Hi Juzhe,
thanks looks pretty comprehensive already.
> +(define_expand "vec_perm<mode>"
> + [(match_operand:V 0 "register_operand")
> + (match_operand:V 1 "register_operand")
> + (match_operand:V 2 "register_operand")
> + (match_operand:<VINDEX> 3 "vector_perm_operand")]
> + "TARGET_VECTOR && GET_MODE_NUNITS (<MODE>mode).is_constant ()"
> + {
> + riscv_vector::expand_vec_perm (operands[0], operands[1],
> + operands[2], operands[3]);
> + DONE;
> + }
> +)
IMHO this would be the perfect use of expand_vec_perm (operands)

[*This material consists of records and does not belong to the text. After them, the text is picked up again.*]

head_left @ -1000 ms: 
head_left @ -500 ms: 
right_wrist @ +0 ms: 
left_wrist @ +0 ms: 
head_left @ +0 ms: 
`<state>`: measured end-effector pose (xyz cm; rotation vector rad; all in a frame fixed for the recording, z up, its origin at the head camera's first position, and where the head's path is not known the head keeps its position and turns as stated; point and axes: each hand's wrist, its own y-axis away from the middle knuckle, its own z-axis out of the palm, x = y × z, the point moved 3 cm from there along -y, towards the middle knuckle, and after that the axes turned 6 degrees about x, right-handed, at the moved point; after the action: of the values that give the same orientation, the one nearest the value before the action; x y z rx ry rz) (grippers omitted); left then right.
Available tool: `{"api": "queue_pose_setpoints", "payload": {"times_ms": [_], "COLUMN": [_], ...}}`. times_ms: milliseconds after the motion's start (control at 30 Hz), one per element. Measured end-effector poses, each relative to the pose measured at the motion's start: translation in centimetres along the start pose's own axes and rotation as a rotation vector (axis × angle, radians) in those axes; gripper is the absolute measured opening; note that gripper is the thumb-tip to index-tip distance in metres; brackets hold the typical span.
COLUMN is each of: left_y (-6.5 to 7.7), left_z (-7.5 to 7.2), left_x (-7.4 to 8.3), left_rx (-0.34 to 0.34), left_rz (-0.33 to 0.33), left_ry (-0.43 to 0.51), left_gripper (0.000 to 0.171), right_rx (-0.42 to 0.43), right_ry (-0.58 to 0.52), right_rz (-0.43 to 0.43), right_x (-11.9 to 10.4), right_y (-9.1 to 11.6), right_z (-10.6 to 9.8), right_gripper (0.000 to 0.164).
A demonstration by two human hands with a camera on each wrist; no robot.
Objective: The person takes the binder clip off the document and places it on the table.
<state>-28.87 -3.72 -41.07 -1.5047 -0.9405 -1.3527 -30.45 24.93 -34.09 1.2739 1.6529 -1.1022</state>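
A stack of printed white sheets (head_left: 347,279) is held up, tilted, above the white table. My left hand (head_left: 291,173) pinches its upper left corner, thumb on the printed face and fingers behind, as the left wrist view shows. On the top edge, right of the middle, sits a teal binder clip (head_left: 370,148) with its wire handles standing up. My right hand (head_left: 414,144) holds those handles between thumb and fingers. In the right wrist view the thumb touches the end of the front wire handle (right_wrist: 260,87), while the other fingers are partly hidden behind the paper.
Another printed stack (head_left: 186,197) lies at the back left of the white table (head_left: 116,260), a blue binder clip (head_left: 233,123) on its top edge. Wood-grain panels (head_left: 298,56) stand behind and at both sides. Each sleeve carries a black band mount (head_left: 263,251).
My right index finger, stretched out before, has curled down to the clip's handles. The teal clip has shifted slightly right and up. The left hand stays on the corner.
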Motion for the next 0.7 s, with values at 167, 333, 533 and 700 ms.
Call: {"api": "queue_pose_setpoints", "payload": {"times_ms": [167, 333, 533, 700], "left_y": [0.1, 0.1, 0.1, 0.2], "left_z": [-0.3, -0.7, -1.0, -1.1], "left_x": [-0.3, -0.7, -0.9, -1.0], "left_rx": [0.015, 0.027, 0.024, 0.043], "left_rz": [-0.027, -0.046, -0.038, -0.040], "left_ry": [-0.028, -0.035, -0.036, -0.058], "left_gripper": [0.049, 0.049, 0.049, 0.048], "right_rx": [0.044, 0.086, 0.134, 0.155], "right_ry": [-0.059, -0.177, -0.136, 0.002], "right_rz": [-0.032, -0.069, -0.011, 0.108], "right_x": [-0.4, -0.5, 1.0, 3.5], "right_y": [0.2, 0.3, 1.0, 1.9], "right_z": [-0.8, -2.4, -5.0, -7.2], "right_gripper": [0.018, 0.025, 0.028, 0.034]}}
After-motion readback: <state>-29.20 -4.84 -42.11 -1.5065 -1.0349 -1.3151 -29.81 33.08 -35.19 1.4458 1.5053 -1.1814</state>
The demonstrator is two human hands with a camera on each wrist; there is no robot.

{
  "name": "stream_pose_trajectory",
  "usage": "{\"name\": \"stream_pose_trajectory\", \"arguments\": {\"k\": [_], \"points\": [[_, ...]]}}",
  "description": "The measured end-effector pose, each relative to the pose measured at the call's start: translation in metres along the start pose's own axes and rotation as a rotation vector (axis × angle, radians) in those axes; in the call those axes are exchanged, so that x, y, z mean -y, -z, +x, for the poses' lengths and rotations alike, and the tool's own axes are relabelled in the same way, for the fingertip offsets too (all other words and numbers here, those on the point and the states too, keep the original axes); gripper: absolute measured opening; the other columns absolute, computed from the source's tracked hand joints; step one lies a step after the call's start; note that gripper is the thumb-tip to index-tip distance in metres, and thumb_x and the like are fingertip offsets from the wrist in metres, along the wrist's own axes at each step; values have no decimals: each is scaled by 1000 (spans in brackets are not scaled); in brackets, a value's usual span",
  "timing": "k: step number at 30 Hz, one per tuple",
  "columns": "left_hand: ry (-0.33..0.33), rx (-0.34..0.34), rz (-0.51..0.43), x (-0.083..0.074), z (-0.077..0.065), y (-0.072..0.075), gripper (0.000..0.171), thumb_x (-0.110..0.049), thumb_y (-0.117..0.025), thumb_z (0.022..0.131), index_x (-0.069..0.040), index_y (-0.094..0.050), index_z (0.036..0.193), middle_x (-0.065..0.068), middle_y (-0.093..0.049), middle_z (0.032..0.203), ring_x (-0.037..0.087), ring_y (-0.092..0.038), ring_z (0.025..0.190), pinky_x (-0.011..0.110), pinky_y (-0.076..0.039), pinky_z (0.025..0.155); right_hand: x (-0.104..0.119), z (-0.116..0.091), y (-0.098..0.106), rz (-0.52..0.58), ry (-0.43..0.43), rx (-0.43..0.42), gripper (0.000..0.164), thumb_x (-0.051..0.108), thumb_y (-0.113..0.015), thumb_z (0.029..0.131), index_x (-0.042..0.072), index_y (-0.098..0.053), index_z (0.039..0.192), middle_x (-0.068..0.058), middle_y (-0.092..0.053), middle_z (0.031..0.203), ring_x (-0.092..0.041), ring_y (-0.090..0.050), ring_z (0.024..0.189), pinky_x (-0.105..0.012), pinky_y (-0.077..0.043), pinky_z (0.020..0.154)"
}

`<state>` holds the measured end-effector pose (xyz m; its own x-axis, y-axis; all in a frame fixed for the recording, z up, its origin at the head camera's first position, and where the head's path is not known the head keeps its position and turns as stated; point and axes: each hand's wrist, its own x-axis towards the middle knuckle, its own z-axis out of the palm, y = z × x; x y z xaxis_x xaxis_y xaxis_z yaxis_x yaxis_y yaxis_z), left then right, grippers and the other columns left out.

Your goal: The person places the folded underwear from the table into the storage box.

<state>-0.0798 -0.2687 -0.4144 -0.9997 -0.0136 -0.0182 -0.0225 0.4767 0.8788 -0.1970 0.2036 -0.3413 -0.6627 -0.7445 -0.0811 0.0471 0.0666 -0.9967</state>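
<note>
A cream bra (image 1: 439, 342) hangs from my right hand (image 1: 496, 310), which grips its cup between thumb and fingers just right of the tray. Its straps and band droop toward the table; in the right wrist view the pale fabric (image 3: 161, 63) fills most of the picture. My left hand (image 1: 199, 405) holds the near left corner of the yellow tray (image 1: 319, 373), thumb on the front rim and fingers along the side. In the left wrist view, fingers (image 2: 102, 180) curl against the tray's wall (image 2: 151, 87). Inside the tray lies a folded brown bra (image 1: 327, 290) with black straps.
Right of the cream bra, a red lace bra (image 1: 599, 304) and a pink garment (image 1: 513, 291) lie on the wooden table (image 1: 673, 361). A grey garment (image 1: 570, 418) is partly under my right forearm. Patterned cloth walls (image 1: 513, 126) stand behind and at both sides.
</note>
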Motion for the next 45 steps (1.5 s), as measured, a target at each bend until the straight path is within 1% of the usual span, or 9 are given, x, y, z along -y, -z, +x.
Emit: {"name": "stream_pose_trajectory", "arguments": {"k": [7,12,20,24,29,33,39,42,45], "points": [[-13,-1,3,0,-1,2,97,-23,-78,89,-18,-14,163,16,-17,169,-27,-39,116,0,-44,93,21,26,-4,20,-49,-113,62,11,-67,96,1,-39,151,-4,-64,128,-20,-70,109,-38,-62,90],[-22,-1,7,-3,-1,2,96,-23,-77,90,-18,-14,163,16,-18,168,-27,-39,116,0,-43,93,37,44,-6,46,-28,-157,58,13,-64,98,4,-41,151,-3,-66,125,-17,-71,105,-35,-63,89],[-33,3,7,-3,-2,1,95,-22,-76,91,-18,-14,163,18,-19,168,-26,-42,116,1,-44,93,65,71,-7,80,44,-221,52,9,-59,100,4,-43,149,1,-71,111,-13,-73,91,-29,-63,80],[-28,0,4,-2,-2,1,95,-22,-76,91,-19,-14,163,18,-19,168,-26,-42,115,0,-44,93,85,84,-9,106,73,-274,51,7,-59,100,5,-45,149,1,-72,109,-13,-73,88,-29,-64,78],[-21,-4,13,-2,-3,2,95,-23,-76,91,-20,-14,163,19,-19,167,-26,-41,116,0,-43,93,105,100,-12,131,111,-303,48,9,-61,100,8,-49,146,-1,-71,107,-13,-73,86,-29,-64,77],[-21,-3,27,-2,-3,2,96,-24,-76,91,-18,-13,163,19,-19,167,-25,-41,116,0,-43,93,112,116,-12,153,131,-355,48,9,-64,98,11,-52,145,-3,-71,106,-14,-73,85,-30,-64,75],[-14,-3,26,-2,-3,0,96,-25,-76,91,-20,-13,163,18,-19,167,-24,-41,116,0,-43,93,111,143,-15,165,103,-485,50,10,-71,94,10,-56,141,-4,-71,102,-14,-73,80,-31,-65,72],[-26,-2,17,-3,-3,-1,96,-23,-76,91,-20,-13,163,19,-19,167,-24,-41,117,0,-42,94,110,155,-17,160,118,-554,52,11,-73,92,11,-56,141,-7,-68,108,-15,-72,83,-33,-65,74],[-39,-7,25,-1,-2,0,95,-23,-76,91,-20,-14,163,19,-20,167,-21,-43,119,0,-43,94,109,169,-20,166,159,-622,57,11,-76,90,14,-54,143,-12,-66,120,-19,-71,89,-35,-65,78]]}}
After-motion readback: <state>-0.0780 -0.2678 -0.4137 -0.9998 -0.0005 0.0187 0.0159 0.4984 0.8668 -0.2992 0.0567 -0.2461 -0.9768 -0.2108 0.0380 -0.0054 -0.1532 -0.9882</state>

instead of the individual arguments (also the way aarch64 does it)
but your call in the end.
> +/* Return true if VEC is a constant in which every element is in the range
> + [MINVAL, MAXVAL]. The elements do not need to have the same value. */
> +
> +static bool
> +const_vec_all_in_range_p (rtx vec, HOST_WIDE_INT minval, HOST_WIDE_INT
> maxval)
> +{
> + if (!CONST_VECTOR_P (vec)
> + || GET_MODE_CLASS (GET_MODE (vec)) != MODE_VECTOR_INT)
> + return false;
> +
> + int nunits;
> + if (!CONST_VECTOR_STEPPED_P (vec))
> + nunits = const_vector_encoded_nelts (vec);
> + else if (!CONST_VECTOR_NUNITS (vec).is_constant (&nunits))
> + return false;
> +
> + for (int i = 0; i < nunits; i++)
> + {
> + rtx vec_elem = CONST_VECTOR_ELT (vec, i);
> + if (!CONST_INT_P (vec_elem)
> + || !IN_RANGE (INTVAL (vec_elem), minval, maxval))
> + return false;
> + }
> + return true;
> +}
> +
> +/* Return a const_int vector of VAL. */
> +
> +static rtx
> +gen_const_vector_dup (machine_mode mode, HOST_WIDE_INT val)
> +{
> + rtx c = gen_int_mode (val, GET_MODE_INNER (mode));
> + return gen_const_vec_duplicate (mode, c);
> +}
> +
Both functions are taken from aarch64. I would suggest adding
comments in that respect in case somebody wants to unify that in the
middle-end at some point (and wonders if they really do the same thing).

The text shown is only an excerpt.